A study done by the Cato Institute (PDF here of 2004 figures), under the direction of Chris Edwards, shows that for 2005, “If you consider wages without benefits, the average federal civilian worker earned $71,114, 62 percent more than the average private-sector worker, who made $43,917.”

In his WaPo op-ed, Christ Edwards points to a number of reasons for this disparity. He says that there are a number of contributing factors. “Federal pay schedules increase every year regardless of how well the economy is doing. Thus in recession years, private pay stagnates while government pay continues to rise. Another factor is the steadily increasing ‘locality’ payments given to federal workers in higher-cost cities,” he says.

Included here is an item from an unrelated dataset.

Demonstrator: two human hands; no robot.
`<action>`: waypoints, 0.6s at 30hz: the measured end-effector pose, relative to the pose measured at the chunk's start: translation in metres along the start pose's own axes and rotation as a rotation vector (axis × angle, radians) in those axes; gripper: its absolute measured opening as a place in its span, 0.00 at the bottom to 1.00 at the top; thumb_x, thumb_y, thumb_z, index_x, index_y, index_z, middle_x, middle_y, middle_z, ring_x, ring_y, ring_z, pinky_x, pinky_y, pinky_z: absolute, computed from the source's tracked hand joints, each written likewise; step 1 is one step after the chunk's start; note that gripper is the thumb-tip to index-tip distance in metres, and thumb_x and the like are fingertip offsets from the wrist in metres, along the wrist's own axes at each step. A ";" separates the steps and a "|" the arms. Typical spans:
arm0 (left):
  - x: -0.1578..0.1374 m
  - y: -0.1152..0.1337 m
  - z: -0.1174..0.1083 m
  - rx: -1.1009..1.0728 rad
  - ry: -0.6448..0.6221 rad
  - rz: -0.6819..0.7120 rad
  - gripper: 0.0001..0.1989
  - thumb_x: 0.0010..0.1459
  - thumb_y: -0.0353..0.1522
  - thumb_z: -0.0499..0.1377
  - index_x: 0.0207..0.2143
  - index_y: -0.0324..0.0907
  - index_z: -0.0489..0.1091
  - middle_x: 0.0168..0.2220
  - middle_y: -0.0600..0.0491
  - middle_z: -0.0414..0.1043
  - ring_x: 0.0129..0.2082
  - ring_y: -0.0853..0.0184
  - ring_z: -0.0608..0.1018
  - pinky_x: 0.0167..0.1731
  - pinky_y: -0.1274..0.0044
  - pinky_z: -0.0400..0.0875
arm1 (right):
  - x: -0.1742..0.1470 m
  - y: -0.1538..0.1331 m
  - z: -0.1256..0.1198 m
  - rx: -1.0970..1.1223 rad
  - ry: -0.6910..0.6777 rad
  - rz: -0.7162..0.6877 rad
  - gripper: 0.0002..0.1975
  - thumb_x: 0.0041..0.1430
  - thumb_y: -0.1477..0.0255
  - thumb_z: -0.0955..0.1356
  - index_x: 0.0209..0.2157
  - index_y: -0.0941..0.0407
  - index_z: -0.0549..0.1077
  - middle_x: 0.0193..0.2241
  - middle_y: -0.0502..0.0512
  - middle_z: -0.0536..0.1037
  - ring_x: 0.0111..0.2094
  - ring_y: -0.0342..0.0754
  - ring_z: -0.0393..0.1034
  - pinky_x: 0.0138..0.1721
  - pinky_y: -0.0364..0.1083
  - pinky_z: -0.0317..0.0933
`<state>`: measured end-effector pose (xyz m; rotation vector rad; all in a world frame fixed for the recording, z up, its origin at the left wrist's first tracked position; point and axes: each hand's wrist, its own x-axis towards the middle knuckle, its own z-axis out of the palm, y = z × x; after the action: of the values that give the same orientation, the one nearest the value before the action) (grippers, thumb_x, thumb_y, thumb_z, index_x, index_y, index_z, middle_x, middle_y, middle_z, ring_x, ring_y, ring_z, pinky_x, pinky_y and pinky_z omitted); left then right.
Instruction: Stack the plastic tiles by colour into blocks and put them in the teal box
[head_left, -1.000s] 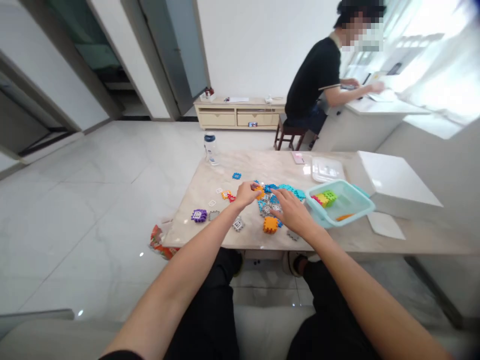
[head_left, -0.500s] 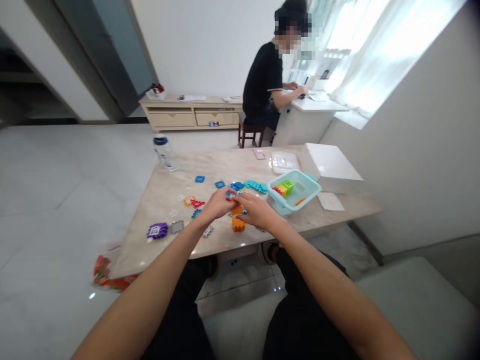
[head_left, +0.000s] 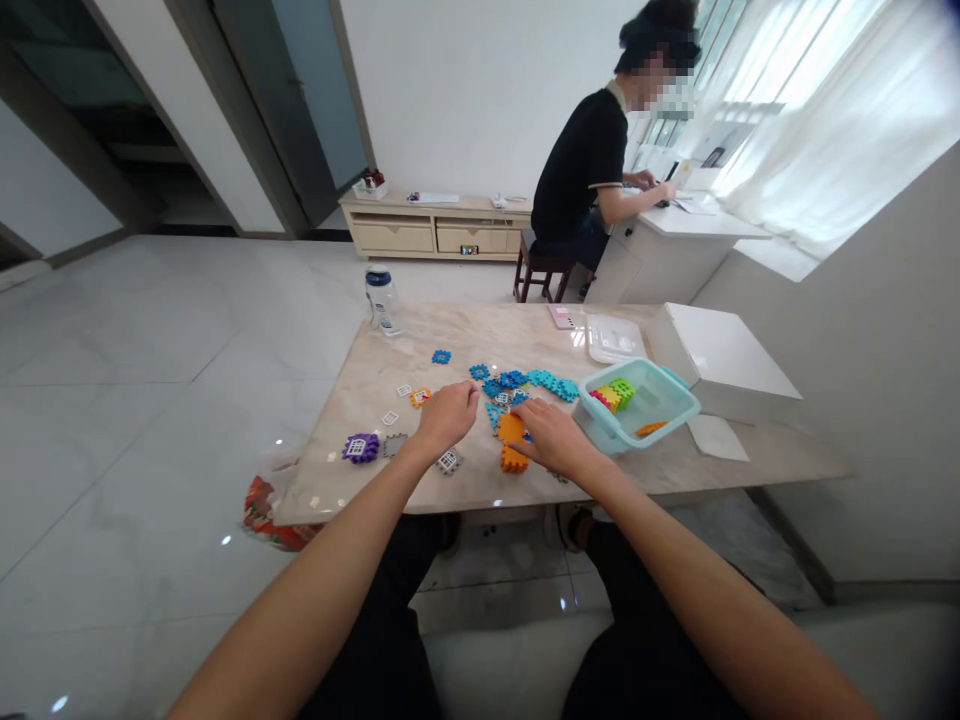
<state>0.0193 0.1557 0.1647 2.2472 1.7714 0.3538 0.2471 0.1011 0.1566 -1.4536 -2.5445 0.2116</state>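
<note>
My left hand (head_left: pixel 448 418) hovers over the table with its fingers curled together; anything inside them is hidden. To its right, my right hand (head_left: pixel 553 432) has its thumb and fingers on a flat orange interlocking piece (head_left: pixel 511 428). Right below that lies a stack of orange interlocking pieces (head_left: pixel 514 460). Beyond the hands are blue interlocking pieces (head_left: pixel 513 379) and a row of turquoise pieces (head_left: pixel 553 384). An orange piece with a white insert (head_left: pixel 420 397) is left of my left hand. Grey pieces (head_left: pixel 449 461) lie nearer the table edge.
A light-teal basket (head_left: pixel 621 440) with several coloured pieces stands on the right, beside a white box (head_left: pixel 731 350) and a clear lid (head_left: pixel 615 338). Purple pieces (head_left: pixel 361 447) lie left. A water bottle (head_left: pixel 382 302) stands at the back. Another person (head_left: pixel 581 160) sits at a desk.
My left hand has separated from my right hand and moved left, its fingers curled. My right hand stays at the orange pieces. The view has turned left, shifting the scene rightward.
</note>
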 end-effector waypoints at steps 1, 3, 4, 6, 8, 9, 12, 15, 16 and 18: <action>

Edwards continues, “Rapid growth in federal pay also results from regular promotions that move workers into higher salary brackets regardless of performance and from redefining jobs upward into higher pay ranges. The federal workforce has become increasingly top-heavy.” In addition, “The structure of that workforce has also changed over time. There are fewer low-pay typists and more high-pay computer experts in the government today than there were a generation ago.”

A WSJ op-ed also notes that “many federal employees are in white collar occupations that often command high pay,” so that may account for a small part of the disparity.

The WSJ states that “one market test is the voluntary quit rate of these workers, and data for recent years show that rate for federal employees is only one-fourth that in private sector occupations. High-paying federal jobs are so coveted that they are now like rent-controlled apartments in Manhattan: Once you’ve got one, you hold on to it for life.”

It seems to me that there is something deeper behind a number of these phenomena. Edwards hints at this element when he notes, “Federal workers’ unions try to convince Congress that their members suffer from a ‘pay gap’ with the private sector.”

Labor union membership in the private sector has declined steadily and stands at about 8%. By contrast, in the government sector labor union membership stands at around 37%.

This is itself a huge disparity, and one that I would think has large effects on issues of pay, benefits, and job security. Thus, I think there has to be a link between the rates of union membership and compensation between the public and private sectors.

As Dr. Charles Baird notes in a radio interview (mp3), “In the government sector there is no declining unionism, none at all.” And given how good the compensation and security of the jobs in the government sector are, why should there be?